Copy out the lines of the records below, and only those lines, from the one with "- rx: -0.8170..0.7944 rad" through the one with "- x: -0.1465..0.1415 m", exactly as they appear.
======== Provided information
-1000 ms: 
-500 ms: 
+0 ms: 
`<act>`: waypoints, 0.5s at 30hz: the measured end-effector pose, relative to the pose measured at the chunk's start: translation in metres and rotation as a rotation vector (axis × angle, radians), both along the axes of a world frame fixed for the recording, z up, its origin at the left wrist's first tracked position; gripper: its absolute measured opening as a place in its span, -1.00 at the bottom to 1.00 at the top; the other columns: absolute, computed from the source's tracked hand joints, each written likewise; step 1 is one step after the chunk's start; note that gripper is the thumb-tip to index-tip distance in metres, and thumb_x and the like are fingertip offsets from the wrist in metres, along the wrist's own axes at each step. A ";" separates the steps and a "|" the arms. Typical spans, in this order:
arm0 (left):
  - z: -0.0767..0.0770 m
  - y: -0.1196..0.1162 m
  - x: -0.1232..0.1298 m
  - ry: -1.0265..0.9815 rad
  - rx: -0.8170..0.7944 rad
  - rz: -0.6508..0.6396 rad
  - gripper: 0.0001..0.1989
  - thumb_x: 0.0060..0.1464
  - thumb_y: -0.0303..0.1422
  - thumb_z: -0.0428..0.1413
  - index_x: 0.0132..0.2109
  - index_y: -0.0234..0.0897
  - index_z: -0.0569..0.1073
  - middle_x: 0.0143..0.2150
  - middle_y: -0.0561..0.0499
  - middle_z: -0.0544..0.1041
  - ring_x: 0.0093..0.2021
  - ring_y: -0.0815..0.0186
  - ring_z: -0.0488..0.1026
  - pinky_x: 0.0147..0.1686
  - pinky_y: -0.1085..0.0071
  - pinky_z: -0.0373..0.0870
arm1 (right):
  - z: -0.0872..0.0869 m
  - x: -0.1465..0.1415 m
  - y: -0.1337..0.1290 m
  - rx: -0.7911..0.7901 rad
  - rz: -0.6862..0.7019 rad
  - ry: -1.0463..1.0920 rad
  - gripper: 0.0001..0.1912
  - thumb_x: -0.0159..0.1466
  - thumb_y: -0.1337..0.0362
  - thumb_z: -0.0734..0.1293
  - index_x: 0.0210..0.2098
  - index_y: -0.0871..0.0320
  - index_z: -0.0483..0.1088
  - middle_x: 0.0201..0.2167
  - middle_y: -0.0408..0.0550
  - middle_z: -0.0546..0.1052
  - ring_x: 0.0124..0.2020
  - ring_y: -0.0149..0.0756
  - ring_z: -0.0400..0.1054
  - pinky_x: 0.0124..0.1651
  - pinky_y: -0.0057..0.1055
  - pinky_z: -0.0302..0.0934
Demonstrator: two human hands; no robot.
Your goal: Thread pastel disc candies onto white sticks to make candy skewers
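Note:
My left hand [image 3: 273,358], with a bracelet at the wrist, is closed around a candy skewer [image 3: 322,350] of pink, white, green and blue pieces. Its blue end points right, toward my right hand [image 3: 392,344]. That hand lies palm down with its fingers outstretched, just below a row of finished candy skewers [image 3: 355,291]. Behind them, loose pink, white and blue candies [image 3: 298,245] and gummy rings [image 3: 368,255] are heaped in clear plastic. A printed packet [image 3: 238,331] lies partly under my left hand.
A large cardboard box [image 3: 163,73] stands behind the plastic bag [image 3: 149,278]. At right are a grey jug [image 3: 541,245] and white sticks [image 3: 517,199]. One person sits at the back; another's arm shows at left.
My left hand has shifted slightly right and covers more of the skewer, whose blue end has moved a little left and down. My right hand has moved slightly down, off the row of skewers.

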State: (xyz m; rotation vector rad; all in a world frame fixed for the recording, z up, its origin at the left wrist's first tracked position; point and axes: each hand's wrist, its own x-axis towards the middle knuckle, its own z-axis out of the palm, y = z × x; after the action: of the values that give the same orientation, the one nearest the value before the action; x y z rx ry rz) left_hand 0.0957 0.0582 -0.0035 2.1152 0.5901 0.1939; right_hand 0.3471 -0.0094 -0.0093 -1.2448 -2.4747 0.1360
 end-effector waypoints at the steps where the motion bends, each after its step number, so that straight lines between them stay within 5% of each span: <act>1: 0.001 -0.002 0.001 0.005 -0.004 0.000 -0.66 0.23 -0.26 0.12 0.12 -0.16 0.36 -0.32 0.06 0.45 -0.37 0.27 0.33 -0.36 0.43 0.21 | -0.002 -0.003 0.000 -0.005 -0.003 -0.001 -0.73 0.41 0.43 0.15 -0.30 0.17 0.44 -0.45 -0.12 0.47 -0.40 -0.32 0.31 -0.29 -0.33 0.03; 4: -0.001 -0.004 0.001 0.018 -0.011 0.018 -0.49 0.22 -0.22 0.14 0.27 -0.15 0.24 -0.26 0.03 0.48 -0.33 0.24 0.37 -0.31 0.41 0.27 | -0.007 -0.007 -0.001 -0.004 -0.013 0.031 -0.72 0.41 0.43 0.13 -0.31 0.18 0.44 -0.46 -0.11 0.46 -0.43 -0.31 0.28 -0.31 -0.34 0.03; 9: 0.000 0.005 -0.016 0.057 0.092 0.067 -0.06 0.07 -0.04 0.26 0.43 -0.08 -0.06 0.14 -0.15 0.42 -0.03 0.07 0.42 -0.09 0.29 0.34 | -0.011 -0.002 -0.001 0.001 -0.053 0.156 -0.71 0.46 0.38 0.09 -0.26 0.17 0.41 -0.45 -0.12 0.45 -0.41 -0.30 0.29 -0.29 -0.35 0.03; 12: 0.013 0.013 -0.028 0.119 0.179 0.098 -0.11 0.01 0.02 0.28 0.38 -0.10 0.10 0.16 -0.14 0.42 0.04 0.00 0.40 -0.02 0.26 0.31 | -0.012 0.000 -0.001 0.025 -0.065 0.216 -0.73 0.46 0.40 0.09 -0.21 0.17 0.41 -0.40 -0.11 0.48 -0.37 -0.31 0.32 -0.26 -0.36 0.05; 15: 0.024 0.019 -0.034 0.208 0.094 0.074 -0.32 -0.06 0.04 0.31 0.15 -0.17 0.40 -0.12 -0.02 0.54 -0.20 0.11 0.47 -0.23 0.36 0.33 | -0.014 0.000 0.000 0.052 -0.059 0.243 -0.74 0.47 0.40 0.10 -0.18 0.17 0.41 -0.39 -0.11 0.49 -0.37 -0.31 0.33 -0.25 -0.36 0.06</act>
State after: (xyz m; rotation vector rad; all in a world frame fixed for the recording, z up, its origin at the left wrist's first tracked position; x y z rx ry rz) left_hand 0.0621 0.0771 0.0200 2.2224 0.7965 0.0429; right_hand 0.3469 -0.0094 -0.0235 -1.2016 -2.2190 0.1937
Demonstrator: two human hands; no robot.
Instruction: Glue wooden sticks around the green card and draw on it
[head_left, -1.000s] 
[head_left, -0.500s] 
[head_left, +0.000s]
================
Final answer =
  - rx: -0.8170..0.7944 rad
  - rz: -0.6508..0.6396 rad
  - gripper: 0.0001..0.1989
  - thumb_x: 0.0060..0.1464
  - thumb_y: -0.0303..0.1422
  - thumb_z: -0.0428..0.1413
  - index_x: 0.0132..0.2109
  - index_y: -0.0234..0.0897
  - index_z: -0.0569..0.1073
  - middle_x: 0.0143..0.2150
  - middle_y: -0.0561..0.0499
  - middle_z: -0.0544..0.1041
  - ring_x: 0.0093..0.2021
  - ring_y: -0.0815..0.0186
  - ring_z: -0.0488..0.1026
  - pinky_x: 0.0147..0.1686
  - pinky_y: -0.1085..0.0071
  - pinky_z: -0.0373..0.0870
arm1 (right):
  - z: -0.0872..0.0869 m
  - x: -0.1465..0.1415 m

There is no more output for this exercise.